- The government often errs by charging continuing thefts over a period of time as a single theft of the larger amount when it’s really multiple separate thefts of the smaller amounts.
- Both older case law and more recent case law reaffirming the older case law support challenges to indictments charging a single theft in such circumstances.
- You can use this case law in various ways, including to get multiple misdemeanor convictions instead of a felony conviction, challenge indictments as duplicitous, and argue for a unanimity instruction.
NOW THE BLOG:
Today I thought I’d share an epiphany that came to me some years back when I had a client charged with a felony theft of government property based on multiple takings of relatively small amounts (all under $1,000) over a period of several months. I thought back to my first year criminal law class in law school and the elements of common law larceny and in particular the larceny element of a “taking.” Since there were multiple “takings” in my client’s case, this led me to the thought that what my client had really done was commit multiple thefts rather than one single theft. If this were true in my client’s case, it would make a big difference, because each individual “taking” had been of an amount less than $1,000, which meant he had committed multiple misdemeanor offenses under 18 U.S.C. § 641, not the single felony offense he was charged with. That would give him a way to avoid the disabilities of what would have been his first felony conviction.
So I sat down and researched whether there was case law on the question and found that there was some. Even better (and more rare than I’d like), the case law supported my thoughts rather than rejecting them.
The cases go all the way back to at least 1944, with the Fifth Circuit case of United States v. Cartwright, 146 F.2d 133 (5th Cir. 1944). The court there rejected an argument that multiple misdemeanor larcenies could be combined into one felony larceny.
While the evidence does, we think, sufficiently show that the value of all the articles enumerated in the indictment as taken was in excess of $50 [the then dividing line between felony and misdemeanor theft of government property], it conclusively establishes not that all of these articles were taken at one time, but that they were taken as the result of single or separate larcenies, and it is settled law that the value of things taken in separable larcenies cannot be aggregated to make up one felonious larceny. (Footnote omitted.)
Id. at 135.
Cartwright hasn’t faded with time, moreover. It was distinguished, but not rejected, by the Ninth Circuit in United States v.

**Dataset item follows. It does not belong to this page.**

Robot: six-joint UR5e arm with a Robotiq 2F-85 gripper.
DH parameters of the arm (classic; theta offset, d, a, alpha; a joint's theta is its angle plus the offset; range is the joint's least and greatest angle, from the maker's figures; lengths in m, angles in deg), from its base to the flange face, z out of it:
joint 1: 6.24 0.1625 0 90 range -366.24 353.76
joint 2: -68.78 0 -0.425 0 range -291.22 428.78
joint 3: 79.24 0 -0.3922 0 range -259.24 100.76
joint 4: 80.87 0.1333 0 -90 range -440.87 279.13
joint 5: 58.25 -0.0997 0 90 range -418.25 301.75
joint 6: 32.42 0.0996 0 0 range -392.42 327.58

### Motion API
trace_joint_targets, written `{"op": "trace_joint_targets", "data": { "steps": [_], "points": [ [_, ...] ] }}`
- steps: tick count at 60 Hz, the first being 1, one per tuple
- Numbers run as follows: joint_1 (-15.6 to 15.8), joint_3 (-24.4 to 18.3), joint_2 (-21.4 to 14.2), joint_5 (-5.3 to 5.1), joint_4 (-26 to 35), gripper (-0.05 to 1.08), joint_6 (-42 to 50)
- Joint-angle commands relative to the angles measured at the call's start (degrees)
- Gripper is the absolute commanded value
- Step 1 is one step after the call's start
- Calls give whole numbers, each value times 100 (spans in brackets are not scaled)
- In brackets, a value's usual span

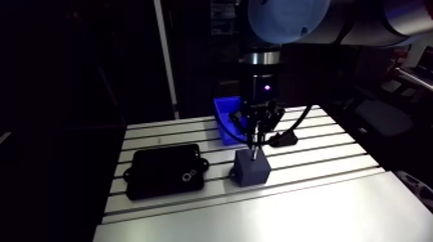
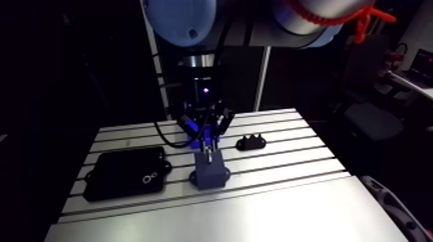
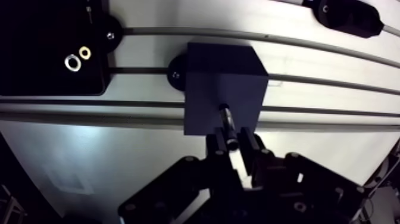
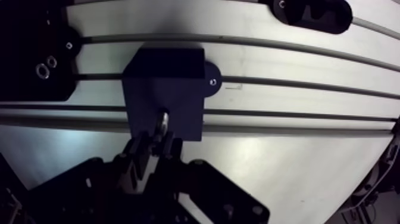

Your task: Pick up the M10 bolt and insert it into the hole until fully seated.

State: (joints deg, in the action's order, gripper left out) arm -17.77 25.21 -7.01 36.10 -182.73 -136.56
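Gripper [image 3: 235,143] is closed narrow on the M10 bolt [image 3: 227,122], pinching its upper end. The bolt's long axis is approx. vertical, with its tip right at the top face of the dark blue block [image 3: 223,77], where the hole should be; it looks not yet seated. The next move is probably straight down along that axis. Black plate [image 1: 164,170] on the tabletop [image 1: 335,206] carries two rings [image 3: 72,62]. Blue bin [image 1: 224,119] sits behind; contents can't be seen.
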Motion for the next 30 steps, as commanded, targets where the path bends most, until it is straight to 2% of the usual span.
{"op": "trace_joint_targets", "data": {
  "steps": [1, 30],
  "points": [
    [1, 8, 8, 0, -5, 108, -6],
    [-7, 27, -1, -9, -6, 108, 28]
  ]
}}
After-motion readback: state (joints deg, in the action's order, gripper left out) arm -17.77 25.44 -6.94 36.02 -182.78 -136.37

Paulino, 717 F.2d 1276 (9th Cir. 1983), where the court reasoned a requirement that a gas station attendant account for funds at the end of the day made all the attendant’s takings over one day a single crime. See id. And Cartwright was reaffirmed by the Fifth Circuit in United States v. Billingslea, 603 F.2d 515 (5th Cir. 1979). See id. at 518 (stating that “[t]he law of this circuit is that separate takings punishable individually as misdemeanors cannot be aggregated to make up one felonious taking” and citing Cartwright).
The court in Billingslea did “elaborate” on the test for whether a series of takings could be treated as a single offense and suggested that the answer to the question “must turn on the factual circumstances of each case.” It then offered the following guidance:
While factors such as the temporal and geographical proximity of the several takings may be germane, the focus of the inquiry should be at or near the starting point of the illegal activity. Of critical importance is the state of mind or intent of the actor prior to and simultaneously with the first taking. (Footnote omitted.) Closely related, and of equal importance, is evidence of acts done by the accused, either in preparation for the several takings or as integral part of the first taking, which facilitate the subsequent takings or in some way aid the defendant in accomplishing them. Under this approach, therefore, the formulation of a plan or scheme or the setting up of a mechanism which, when put into operation, will result in the taking or diversion of sums of money on a recurring basis, will produce but one crime. Conversely, if all that can be attributed to the accused is an original intent to purloin and the evidence merely shows that this intent was acted on from time to time, the nature of the acts must be measured by the separate takings.
Billingslea, 603 F.2d at 520.
Note that this fact-specific approach may not be permissible in the Ninth Circuit. The general rule in the Ninth Circuit is that whether an offense is a “continuing offense,” at least for statute of limitations and sentencing purposes, “turns on the nature of the substantive offense, not on the specific characteristics of the conduct at issue.” United States v. Niven, 952 F.2d 289, 293 (9th Cir. 1991). The court held in Niven that this prevented mail fraud and wire fraud offenses, which are based on a specific use of the mail, from being treated as a “continuing offense,” and the same holding would presumably apply to theft.
There are various ways in which you can use this analysis. One is the use suggested at the beginning of this post – to prevent your client’s conviction of a felony (assuming multiple misdemeanor convictions are preferable). But there are other possible uses as well. Judge Morrow of the Central District of California, in the lengthy order/opinion attached here, used this analysis to limit a government prosecution to just those thefts within the five-year statute of limitations. Another way to use the analysis is to challenge a single-count charge as duplicitous and seek dismissal, or, in the alternative, a unanimity instruction requiring the jury to unanimously agree on a particular taking. (For an example of this argument, see the brief attached here.) Finally, there are no doubt other possible uses that I haven’t thought of and you may think of, so keep those brains working.